* Exercise brief
Pick out each line of the records that includes the string "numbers", and copy it.

[Records from a data collection]
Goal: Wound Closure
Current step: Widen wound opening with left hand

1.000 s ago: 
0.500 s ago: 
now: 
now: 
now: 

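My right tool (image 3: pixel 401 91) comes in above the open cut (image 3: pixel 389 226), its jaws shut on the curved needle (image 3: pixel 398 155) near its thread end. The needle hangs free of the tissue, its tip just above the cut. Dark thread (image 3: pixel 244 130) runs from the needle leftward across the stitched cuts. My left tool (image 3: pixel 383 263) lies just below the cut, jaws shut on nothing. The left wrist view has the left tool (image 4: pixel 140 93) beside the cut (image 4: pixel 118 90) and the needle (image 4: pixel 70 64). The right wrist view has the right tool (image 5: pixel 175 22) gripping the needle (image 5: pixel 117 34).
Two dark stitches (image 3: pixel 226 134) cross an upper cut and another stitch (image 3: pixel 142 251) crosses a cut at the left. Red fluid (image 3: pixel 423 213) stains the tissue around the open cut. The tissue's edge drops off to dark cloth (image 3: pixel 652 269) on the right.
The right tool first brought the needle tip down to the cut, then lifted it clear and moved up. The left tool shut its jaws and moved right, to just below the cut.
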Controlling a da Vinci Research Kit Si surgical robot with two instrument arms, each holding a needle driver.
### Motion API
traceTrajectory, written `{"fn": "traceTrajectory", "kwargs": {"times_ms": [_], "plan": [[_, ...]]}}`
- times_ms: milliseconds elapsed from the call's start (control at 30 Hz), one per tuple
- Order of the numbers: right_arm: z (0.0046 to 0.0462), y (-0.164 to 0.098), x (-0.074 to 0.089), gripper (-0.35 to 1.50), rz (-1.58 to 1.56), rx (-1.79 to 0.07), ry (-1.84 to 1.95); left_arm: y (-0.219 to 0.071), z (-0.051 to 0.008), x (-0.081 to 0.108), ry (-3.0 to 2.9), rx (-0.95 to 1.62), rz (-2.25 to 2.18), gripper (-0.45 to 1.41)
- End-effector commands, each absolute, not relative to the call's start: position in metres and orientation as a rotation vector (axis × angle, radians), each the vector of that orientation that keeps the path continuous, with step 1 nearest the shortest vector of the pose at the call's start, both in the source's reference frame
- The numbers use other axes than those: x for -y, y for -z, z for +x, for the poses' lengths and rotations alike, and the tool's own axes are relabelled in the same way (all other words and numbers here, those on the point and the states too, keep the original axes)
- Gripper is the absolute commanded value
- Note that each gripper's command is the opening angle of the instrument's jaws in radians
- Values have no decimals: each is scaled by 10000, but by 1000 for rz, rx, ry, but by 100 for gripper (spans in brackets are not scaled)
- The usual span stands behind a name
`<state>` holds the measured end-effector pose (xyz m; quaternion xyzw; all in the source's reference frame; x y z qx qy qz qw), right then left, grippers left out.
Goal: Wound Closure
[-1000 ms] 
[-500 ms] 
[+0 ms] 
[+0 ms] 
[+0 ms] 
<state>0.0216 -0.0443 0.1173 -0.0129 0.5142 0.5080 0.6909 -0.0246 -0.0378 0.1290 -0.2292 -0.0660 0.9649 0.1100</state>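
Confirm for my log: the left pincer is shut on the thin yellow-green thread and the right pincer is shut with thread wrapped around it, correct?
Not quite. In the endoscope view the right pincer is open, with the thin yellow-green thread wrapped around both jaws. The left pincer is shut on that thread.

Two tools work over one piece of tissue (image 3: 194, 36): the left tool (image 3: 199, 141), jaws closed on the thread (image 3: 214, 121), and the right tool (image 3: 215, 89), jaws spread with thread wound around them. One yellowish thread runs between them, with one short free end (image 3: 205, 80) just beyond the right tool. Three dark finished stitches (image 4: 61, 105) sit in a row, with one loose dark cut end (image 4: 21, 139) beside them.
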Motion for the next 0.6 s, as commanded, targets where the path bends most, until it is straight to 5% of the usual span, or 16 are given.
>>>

* Your response
- Order of the numbers: right_arm: z (0.0046 to 0.0462), y (-0.164 to 0.098), x (-0.074 to 0.089), gripper (-0.35 to 1.50), rz (-1.58 to 1.56), rx (-1.79 to 0.07), ry (-1.84 to 1.95); left_arm: y (-0.219 to 0.071), z (-0.051 to 0.008), x (-0.081 to 0.108), ry (-3.0 to 2.9), rx (-0.95 to 1.62), rz (-2.25 to 2.18), gripper (-0.45 to 1.41)
- The numbers use other axes than those: x for -y, y for -z, z for +x, for the poses' lengths and rotations alike, and the tool's own axes are relabelled in the same way (all other words and numbers here, those on the point and the states too, keep the original axes)

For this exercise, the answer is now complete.